**Exercise requirements**
Once you have read the data below, set it all down again exactly.

Extracted records:
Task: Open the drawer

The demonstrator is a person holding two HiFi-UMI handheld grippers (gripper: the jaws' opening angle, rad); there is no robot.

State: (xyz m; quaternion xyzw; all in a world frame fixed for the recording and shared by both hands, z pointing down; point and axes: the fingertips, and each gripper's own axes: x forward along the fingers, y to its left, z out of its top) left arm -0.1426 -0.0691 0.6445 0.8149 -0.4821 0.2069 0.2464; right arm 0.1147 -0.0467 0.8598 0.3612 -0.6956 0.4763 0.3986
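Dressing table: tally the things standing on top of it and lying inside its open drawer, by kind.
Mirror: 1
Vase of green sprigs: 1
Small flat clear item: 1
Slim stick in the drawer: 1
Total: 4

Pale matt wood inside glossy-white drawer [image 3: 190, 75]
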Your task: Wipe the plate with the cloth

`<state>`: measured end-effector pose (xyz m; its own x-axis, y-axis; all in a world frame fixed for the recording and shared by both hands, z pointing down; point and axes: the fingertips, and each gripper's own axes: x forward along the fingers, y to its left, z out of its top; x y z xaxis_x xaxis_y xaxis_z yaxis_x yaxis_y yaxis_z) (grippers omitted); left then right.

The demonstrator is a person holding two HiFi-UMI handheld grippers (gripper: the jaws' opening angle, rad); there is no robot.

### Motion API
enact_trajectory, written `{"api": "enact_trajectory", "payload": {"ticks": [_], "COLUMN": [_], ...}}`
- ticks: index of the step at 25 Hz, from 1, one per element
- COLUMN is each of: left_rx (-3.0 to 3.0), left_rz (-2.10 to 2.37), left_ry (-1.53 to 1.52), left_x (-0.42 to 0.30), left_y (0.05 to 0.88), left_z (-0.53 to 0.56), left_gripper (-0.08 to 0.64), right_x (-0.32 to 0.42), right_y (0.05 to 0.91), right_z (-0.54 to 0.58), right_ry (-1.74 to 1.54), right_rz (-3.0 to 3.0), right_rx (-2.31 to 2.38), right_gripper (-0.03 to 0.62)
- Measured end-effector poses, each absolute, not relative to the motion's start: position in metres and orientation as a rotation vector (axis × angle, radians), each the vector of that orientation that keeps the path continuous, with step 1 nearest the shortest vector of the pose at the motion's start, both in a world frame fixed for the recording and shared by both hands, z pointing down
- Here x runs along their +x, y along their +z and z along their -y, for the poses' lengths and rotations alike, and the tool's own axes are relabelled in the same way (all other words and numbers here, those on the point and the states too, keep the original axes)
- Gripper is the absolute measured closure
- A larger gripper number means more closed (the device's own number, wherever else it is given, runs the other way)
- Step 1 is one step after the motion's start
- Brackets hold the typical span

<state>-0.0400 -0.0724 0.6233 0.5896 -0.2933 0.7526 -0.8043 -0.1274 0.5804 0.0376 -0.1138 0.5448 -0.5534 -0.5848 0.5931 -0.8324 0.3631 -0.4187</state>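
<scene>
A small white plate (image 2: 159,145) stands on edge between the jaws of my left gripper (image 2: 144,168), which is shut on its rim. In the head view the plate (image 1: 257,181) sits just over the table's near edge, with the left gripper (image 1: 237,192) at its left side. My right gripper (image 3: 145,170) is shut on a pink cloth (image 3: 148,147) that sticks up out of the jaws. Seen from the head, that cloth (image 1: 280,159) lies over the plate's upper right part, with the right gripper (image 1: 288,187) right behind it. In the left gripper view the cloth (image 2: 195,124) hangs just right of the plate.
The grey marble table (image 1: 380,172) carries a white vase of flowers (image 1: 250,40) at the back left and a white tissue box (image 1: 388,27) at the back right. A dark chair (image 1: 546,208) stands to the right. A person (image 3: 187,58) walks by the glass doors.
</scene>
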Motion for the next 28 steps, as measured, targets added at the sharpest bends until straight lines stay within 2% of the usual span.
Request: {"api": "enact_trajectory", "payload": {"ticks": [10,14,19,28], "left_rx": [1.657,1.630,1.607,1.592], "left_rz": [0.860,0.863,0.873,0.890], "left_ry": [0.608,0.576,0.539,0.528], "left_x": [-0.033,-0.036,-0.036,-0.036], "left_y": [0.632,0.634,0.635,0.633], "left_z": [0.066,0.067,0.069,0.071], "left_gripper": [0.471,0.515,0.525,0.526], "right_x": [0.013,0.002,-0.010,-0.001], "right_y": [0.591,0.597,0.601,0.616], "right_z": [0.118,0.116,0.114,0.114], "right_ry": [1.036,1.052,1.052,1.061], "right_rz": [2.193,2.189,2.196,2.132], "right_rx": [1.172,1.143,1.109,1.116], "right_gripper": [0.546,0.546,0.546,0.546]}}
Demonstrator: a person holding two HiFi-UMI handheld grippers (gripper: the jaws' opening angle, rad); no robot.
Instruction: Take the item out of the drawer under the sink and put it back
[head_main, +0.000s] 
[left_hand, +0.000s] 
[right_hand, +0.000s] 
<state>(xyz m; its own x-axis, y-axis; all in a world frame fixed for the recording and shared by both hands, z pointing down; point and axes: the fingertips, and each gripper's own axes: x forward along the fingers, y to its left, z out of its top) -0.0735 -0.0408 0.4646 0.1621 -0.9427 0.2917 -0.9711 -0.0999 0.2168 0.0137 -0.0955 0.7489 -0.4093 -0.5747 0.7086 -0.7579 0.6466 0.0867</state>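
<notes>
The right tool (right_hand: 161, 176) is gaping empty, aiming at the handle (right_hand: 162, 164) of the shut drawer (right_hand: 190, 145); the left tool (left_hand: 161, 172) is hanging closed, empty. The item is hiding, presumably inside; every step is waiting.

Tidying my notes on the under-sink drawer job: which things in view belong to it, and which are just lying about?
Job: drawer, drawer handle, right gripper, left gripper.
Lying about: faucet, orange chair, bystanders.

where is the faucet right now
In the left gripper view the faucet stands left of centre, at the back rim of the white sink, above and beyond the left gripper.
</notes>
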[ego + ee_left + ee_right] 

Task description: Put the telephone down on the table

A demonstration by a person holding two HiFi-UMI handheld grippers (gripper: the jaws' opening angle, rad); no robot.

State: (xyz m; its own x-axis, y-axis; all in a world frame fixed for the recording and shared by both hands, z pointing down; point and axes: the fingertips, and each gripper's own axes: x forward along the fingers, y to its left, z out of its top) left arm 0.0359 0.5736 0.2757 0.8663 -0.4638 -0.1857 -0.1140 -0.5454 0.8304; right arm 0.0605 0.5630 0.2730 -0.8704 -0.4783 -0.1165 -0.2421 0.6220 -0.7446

**Completed task**
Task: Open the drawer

The demonstrator is a person holding two HiFi-UMI handheld grippers (gripper: the jaws' opening angle, rad); there is no robot.

State: (xyz m; quaternion xyzw; all in a world frame fixed for the recording and shared by both hands, z pointing down; point and axes: the fingertips, and each gripper's own axes: x forward along the fingers, y to its left, z out of its top) left arm -0.1426 -0.0691 0.6445 0.8149 -0.4821 0.2069 0.2464; right arm 0.1147 -0.0467 0.8598 0.3612 -0.6956 0.4763 0.3986
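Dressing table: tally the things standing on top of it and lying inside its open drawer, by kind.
Mirror: 1
Vase of green sprigs: 1
Small flat clear item: 1
Slim stick in the drawer: 1
Total: 4

Pale matt wood inside glossy-white drawer [image 3: 190, 75]
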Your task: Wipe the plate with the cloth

`<state>`: measured end-effector pose (xyz m; its own x-axis, y-axis; all in a world frame fixed for the recording and shared by both hands, z pointing down; point and axes: the fingertips, and each gripper's own axes: x forward along the fingers, y to its left, z out of its top; x y z xaxis_x xaxis_y xaxis_z yaxis_x yaxis_y yaxis_z) (grippers omitted); left then right.

The demonstrator is a person holding two HiFi-UMI handheld grippers (gripper: the jaws' opening angle, rad); there is no robot.

### Motion API
enact_trajectory, written `{"api": "enact_trajectory", "payload": {"ticks": [_], "COLUMN": [_], ...}}`
- ticks: index of the step at 25 Hz, from 1, one per element
- COLUMN is each of: left_rx (-3.0 to 3.0), left_rz (-2.10 to 2.37), left_ry (-1.53 to 1.52), left_x (-0.42 to 0.30), left_y (0.05 to 0.88), left_z (-0.53 to 0.56), left_gripper (-0.08 to 0.64), right_x (-0.32 to 0.42), right_y (0.05 to 0.91), right_z (-0.54 to 0.58), right_ry (-1.74 to 1.54), right_rz (-3.0 to 3.0), right_rx (-2.31 to 2.38), right_gripper (-0.03 to 0.62)
- Measured end-effector poses, each absolute, not relative to the motion's start: position in metres and orientation as a rotation vector (axis × angle, radians), each the vector of that orientation that keeps the path continuous, with step 1 nearest the shortest vector of the pose at the motion's start, both in a world frame fixed for the recording and shared by both hands, z pointing down
- Here x runs along their +x, y along their +z and z along their -y, for the poses' lengths and rotations alike, and the tool's own axes are relabelled in the same way (all other words and numbers here, those on the point and the states too, keep the original axes)
- Gripper is the absolute measured closure
- A larger gripper number means more closed (the device's own number, wherever else it is given, runs the other way)
- Step 1 is one step after the motion's start
- Brackets hold the typical span

<state>-0.0400 -0.0724 0.6233 0.5896 -0.2933 0.7526 -0.8043 -0.1274 0.5804 0.0376 -0.1138 0.5448 -0.5534 -0.5848 0.5931 -0.8324 0.3631 -0.4187</state>
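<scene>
A small white plate (image 2: 159,145) stands on edge between the jaws of my left gripper (image 2: 144,168), which is shut on its rim. In the head view the plate (image 1: 257,181) sits just over the table's near edge, with the left gripper (image 1: 237,192) at its left side. My right gripper (image 3: 145,170) is shut on a pink cloth (image 3: 148,147) that sticks up out of the jaws. Seen from the head, that cloth (image 1: 280,159) lies over the plate's upper right part, with the right gripper (image 1: 288,187) right behind it. In the left gripper view the cloth (image 2: 195,124) hangs just right of the plate.
The grey marble table (image 1: 380,172) carries a white vase of flowers (image 1: 250,40) at the back left and a white tissue box (image 1: 388,27) at the back right. A dark chair (image 1: 546,208) stands to the right. A person (image 3: 187,58) walks by the glass doors.
</scene>
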Motion for the next 28 steps, as measured, targets added at the sharpest bends until straight lines stay within 2% of the usual span.
Request: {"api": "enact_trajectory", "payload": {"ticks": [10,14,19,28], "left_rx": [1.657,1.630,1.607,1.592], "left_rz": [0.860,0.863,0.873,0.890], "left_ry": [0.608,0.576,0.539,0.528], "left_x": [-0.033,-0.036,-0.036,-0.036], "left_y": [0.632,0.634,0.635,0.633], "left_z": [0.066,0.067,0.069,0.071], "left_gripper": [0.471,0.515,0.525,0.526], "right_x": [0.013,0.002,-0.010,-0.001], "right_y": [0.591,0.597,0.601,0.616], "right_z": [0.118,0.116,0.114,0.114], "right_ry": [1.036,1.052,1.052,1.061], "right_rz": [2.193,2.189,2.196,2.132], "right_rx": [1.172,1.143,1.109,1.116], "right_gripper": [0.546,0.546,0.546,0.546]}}
Demonstrator: a person holding two HiFi-UMI handheld grippers (gripper: the jaws' opening angle, rad); no robot.
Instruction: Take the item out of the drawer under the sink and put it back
[head_main, +0.000s] 
[left_hand, +0.000s] 
[right_hand, +0.000s] 
<state>(xyz m; its own x-axis, y-axis; all in a world frame fixed for the recording and shared by both hands, z pointing down; point and axes: the fingertips, and each gripper's own axes: x forward along the fingers, y to its left, z out of its top) -0.0735 -0.0408 0.4646 0.1621 -0.9427 0.2917 -0.9711 -0.0999 0.2168 0.0137 -0.0955 0.7489 -0.4093 -0.5747 0.7086 -0.7579 0.6466 0.0867</state>
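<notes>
The right tool (right_hand: 161, 176) is gaping empty, aiming at the handle (right_hand: 162, 164) of the shut drawer (right_hand: 190, 145); the left tool (left_hand: 161, 172) is hanging closed, empty. The item is hiding, presumably inside; every step is waiting.

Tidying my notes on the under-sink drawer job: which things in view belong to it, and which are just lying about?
Job: drawer, drawer handle, right gripper, left gripper.
Lying about: faucet, orange chair, bystanders.

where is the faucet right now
In the left gripper view the faucet stands left of centre, at the back rim of the white sink, above and beyond the left gripper.
</notes>
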[ego + ee_left + ee_right] 

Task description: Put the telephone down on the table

A demonstration by a person holding two HiFi-UMI handheld grippers (gripper: the jaws' opening angle, rad); no robot.

State: (xyz m; its own x-axis, y-axis; all in a world frame fixed for the recording and shared by both hands, z pointing down; point and axes: the fingertips, and each gripper's own axes: x forward along the fingers, y to its left, z out of its top) left arm 0.0359 0.5736 0.2757 0.8663 -0.4638 -0.1857 -0.1140 -0.5454 0.8304; right arm 0.0605 0.5630 0.2730 -0.8704 -0.4783 -0.1165 -0.2421 0.6220 -0.7446

No more output will be added to the exercise.